5

 その日を最後にして唐突に、毎晩の密会は中断された。いつ訪れても窓掛は引かれたままで、一度とならず窓を小突いたのに、いつものような応えはなかった。館の人々にこのことが知れたのだろうか、彼女の身に異変が生じたのだろうか、あるいはまさか僕自身があの日、言ってはならぬことを口走ったのか。

 考えたところで結果は変わらなかった。無駄だとわかって館を訪ねるのにも嫌気がさして、ついに僕は外出をとりやめた。

 放心のうちに数日が過ぎてゆき、ある日の夜更けに異変は起こった。

 熟睡していたにもかかわらず、外の騒ぎに目を醒まされたせいで、僕は虫の居所が悪かった。鼻をつく煙を吸い込み悲鳴を聞いて、冷水を浴びたように意識がはっきりした。

 目覚めはじめた家族よりも一足先に、僕は素早く戸口を出ていた。明らかに何かふつうではない、良からぬことが起こっている予感があった。

 家から一歩外に出ると、見慣れた村の変わり果てた姿が迎えた。干し草の山には火が放たれ、村人たちは次々に逃げ出しつつあった。家畜の鳴き声、毛髪が焦げる臭い、舞い上がる火の粉が、いたるところに充満していた。

 逃げ去る人々とは逆の方角、森の方へと僕は走った。村と離れた場所からも、火の手が投じる強い光が、一面の煙幕を浮かび上がらせるのが見えた。

 これらはすべて、自らの過ちが引き起こした事態なのだと直感が告げていた。館の方角の喧騒が、いまだ戦闘が終わっていないことを知らせた。


 梢を越えて燃え盛る炎が、まだ暗い曇天を赤々と染め上げていた。

 森を抜け坂道を駆け上がって、平原を見渡す丘の上に着くまでに、僕は多くの怒声を耳にした。吹きすさぶ風が煤煙を運び、喉と鼻腔の粘膜を傷つけた。

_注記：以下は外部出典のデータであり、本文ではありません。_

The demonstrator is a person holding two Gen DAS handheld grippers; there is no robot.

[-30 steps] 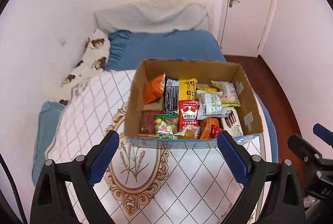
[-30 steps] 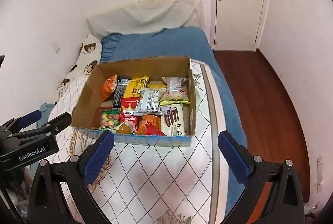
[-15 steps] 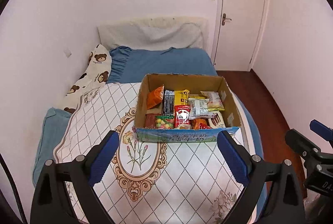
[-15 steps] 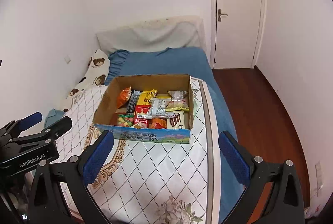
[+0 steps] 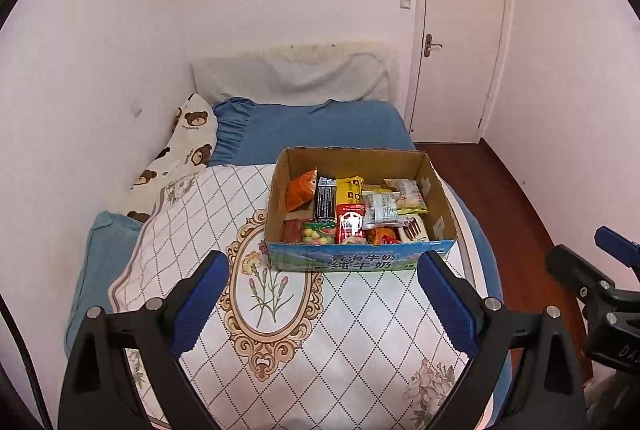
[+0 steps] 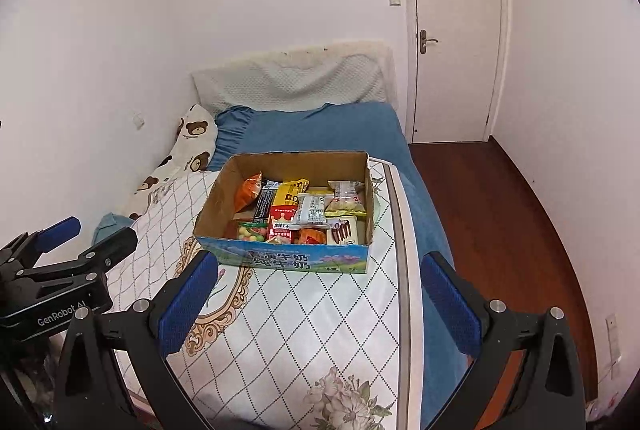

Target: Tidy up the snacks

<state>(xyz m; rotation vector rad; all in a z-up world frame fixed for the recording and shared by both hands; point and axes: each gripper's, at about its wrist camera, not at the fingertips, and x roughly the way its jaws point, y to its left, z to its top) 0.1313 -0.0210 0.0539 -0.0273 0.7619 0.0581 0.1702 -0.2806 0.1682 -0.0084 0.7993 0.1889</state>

 何を期待してここまで来たのか、自分でもよくわからなかった。しかしそれでも何かがあるはずだった。こんなふうにして終わっていいはずがないのだと、終わらせはしないのだと心が告げていた。

 混ざり合う煙火の向こう側で、空はゆっくりとその色を変えはじめた。照らし出された河の畔に、僕は幾つかの影を認めた。奇妙に捻くれて見える人影が、すでに接岸している小舟を取り囲んでいることが次第にみてとれ、中でもひときわ小柄な者が、仲間の手を借りて乗り込もうとしているのがわかった。

 それは見紛いようもなく、従者に守られた彼女の姿だった。

 視線に気がついたのだろうか、小柄な影は振り返ったように見えた。森を舐め尽くす火影を照り返して、双眸は焔のごとく煌めいた。

 どうしてと僕は叫ぼうとしたが、痛めた喉からは息が洩れるだけだった。返答はしかし確実に、尋常ならざる手段によって投げてよこされた。

「でも、わたしは」

 砲声と火煙が渦巻く中を、声ならざる声は真っ直ぐに横切って届いた。放たれた信号は明瞭な響きとして、僕の頭蓋を内側から震わせ、多くのことをひと時に伝えた。

 彼女が何者であったのか。どうしてこうなる運命にあったのかを、このとき僕ははじめて理解したが、いまだ言葉は不足していた。

 身を硬くして待ち構えようとも、心の弦が揺れたのはそれが最後だった。小さな影が大人たちに囲まれ、小舟が緩流に掴まれて去っても、その場から動くことはできなかった。

 どこかここからは見えない場所で、乗り捨てられた馬がいななくのが聞こえた。